The Liberation of Saint-Aubin, Graye-sur-Mer, Langrune-sur-Mer and Douvres-la-Délivrande
Saint-Aubin was liberated by troops of the North Shore Regiment (8th Canadian Brigade) overcoming resistance from German troops of 736th Infantry Regiment. Graye-sur-Mer was conquered by the Royal Winnipeg Rifles (7th Canadian Brigade) after assaulting a strong point at a sanatorium, to the west of the town, which was very heavily defended by German gunners. At 2200 hours, two Troops of 46 Royal Marine Commando, advancing from the Petit-enfer strong point through Luc-sur-Mer and Saint-Aubin-sur-Mer, entered Douvres-la-Délivrande, without any resistance from the Germans who had been liberally shelled by naval gunfire the previous day.
At Langrune-sur-Mer, the combat, which had begun on 6th June, doubled in intensity between 1130 hours and 1530 hours as 48 Royal Marine Commando attacked a German strong point. Langrune was finally liberated by Lieutenant Colonel Moulton’s troops but, by the end of the battle, Moulton had lost half of the men who had landed the previous day to the east of Saint-Aubin.

De Gaulle Arrives in Normandy
At 1300 hours, off the coast of Graye-sur-Mer, General de Gaulle left the bridge of the destroyer, La Combattante, of the Free French Naval Forces and landed in Normandy. Four years after his departure for London, de Gaulle finally returned to France accompanied by 18 of his principal civilian and military staff. After difficult negotiations with the Allies, the head of the Free French Forces had received authorisation to come to Normandy.

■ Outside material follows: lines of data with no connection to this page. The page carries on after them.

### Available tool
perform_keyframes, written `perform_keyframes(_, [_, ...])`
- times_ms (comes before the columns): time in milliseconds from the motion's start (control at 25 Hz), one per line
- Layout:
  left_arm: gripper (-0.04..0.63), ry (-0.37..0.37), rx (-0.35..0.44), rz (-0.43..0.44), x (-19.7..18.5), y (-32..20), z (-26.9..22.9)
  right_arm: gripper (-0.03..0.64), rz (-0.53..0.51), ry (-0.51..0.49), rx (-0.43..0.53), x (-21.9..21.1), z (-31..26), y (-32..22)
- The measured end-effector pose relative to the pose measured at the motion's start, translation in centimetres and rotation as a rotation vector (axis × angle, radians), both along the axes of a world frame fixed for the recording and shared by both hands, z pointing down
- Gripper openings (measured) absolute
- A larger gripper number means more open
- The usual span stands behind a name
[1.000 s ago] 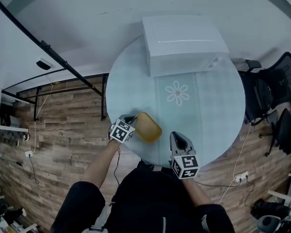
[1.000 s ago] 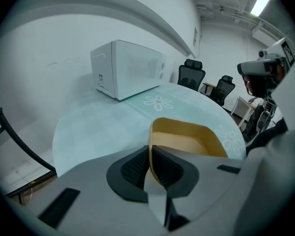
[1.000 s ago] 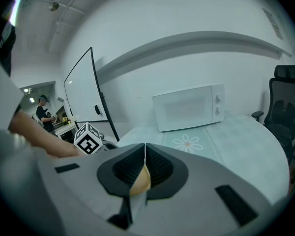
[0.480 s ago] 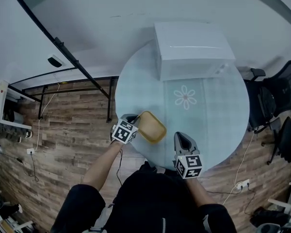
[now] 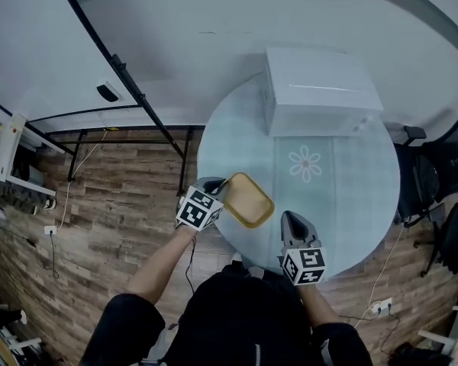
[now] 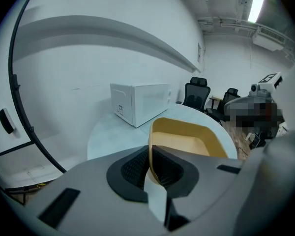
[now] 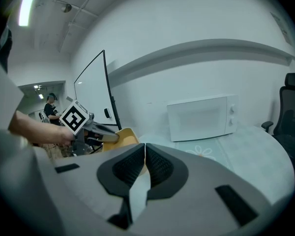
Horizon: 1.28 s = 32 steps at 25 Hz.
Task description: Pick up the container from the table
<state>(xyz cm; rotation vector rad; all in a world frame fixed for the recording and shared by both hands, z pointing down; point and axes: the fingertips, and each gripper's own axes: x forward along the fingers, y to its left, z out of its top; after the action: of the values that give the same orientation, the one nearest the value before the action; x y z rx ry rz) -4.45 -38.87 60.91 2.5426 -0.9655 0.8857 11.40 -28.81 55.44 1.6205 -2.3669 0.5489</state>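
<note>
Container [image 5: 249, 200], yellow and empty, hangs over the near edge of the bench [image 5: 351, 197], one wall pinched in the left tongs [image 5: 220, 187]. Right tongs [image 5: 292, 223] are closed on nothing. Best raised level and slowly, since the one-sided grip could tip it.

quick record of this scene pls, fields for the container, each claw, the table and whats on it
container: yellow, open-topped, at the table's near-left edge
left claw: shut on the container's rim
right claw: shut, empty, apart from the container
table: round, pale, with a flower print
microwave: white, on the table's far side
</note>
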Motion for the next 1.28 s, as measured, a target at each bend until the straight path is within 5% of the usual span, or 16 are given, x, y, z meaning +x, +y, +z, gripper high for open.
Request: perform_keyframes(1280, [0.026,0.042,0.079,-0.008,-1.5,-0.4,-4.5,0.023,-0.013,0.054,0.048,-1.1,-1.5,-0.8])
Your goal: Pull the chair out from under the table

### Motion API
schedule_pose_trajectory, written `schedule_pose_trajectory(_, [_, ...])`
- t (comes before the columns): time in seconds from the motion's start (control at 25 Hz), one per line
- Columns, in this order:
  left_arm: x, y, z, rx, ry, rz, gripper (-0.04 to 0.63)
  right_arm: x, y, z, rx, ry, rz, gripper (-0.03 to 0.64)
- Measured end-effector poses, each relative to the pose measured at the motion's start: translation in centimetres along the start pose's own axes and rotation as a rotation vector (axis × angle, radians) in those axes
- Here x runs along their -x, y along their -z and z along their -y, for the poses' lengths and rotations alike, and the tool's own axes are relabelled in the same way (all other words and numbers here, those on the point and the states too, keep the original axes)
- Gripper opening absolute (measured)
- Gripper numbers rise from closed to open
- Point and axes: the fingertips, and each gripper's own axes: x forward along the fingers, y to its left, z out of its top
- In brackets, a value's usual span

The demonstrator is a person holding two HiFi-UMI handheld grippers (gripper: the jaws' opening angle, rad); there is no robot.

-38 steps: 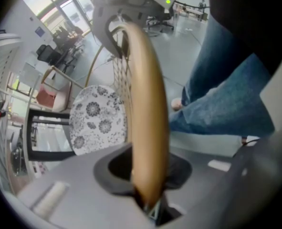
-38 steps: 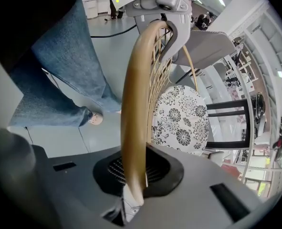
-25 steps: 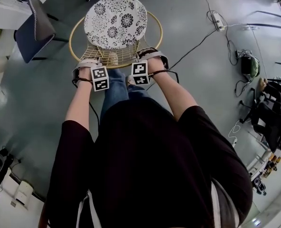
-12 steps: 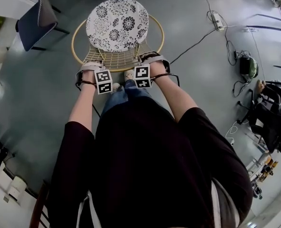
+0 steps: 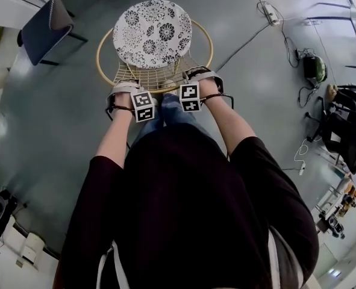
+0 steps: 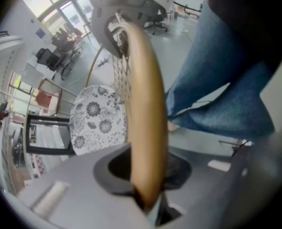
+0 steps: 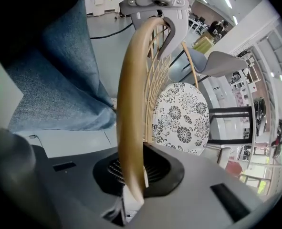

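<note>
Two grips: left gripper (image 5: 127, 87) and right gripper (image 5: 198, 74) both clamped on near edge of tan rattan hoop (image 5: 209, 41) of round wicker chair (image 5: 147, 74); black-and-white floral cushion (image 5: 152, 32) on seat.

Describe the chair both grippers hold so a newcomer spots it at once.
On the grey floor, just ahead of the person, stands a round tan-framed chair, the left gripper and right gripper shut on its near rim. Its black-and-white floral cushion sets it apart from the plain dark chair at its left.

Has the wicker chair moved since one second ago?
Yes: the wicker chair slid toward the person, away from the dark blue chair and the power strip.
</note>
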Motion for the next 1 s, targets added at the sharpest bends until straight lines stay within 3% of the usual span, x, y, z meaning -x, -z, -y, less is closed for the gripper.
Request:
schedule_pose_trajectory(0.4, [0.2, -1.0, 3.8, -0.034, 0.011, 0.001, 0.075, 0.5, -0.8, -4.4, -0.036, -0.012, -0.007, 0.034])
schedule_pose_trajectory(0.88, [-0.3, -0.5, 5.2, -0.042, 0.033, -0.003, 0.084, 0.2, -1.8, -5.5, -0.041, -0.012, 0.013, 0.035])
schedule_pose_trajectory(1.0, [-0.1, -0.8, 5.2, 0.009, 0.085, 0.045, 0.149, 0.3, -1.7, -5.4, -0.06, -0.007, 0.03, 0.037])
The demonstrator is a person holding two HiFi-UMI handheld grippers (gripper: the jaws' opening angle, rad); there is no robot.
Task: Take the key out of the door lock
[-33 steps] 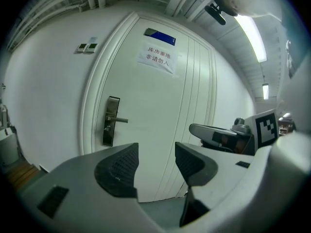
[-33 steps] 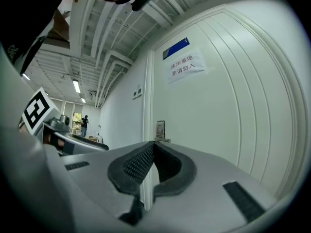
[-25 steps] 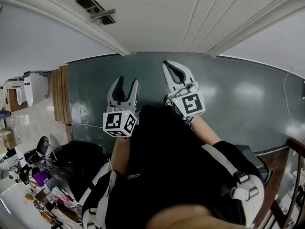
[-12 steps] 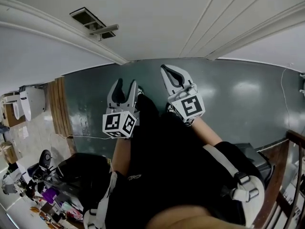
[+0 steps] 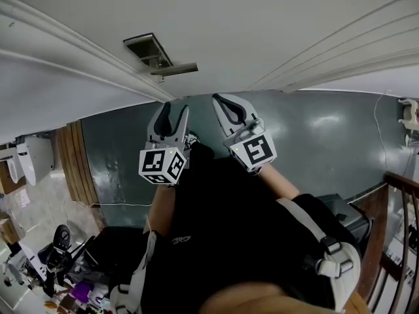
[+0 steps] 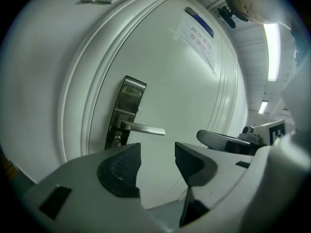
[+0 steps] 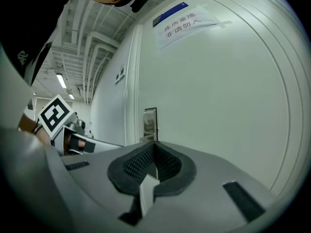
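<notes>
White door (image 6: 194, 91) and lock plate (image 6: 129, 106) well clear of left gripper (image 6: 158, 153), fingers spread; right gripper (image 7: 154, 149) fingers clenched.

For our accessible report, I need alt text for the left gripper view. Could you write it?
The left gripper has its jaws apart and empty, short of a white door. Ahead are a metal lock plate with a lever handle and, under the handle, what looks like the key; a paper notice hangs above.

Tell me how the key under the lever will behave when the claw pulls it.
The key looks small and metallic: probably stiff, light and slippery. It sits just below the lever on the lock plate, so only a narrow grip seems likely. The left claw is open.
</notes>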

On landing, he was met by Major Sanderson who had been sent by Montgomery. De Gaulle immediately visited Montgomery’s headquarters at the Creullet chateau for discussions while the rest of his staff, led by François Coulet and Colonel de Chevigné, headed for Bayeux. Little time was taken in informing the population of a visit by the head of the Free French.
De Gaulle entered Bayeux at 1530 hours and was welcomed by François Coulet and the town council. At the Sub-Prefecture, where the portrait of Marshal Petain was still displayed, he appointed François Coulet as the Premier Commissaire of the Republic and Colonel de Chevigné as military representative of the liberated zone. De Gaulle held a brief meeting with the Sub-Prefect Rochat, to inform him of the situation in the bridgehead, before touring Bayeux on foot. De Gaulle subsequently made his first speech in the liberated zone to a large crowd in the Place du Chateau.
General de Gaulle, left for the front line at Isigny-sur-Mer and Grandcamp-les-Bains before returning to Courseulles by the coast. At nightfall, he embarked, his mission accomplished: to restore, in Normandy, French republican legitimacy, despite the Allies who had kept him at a distance concerning Operation Overlord and a future liberated France.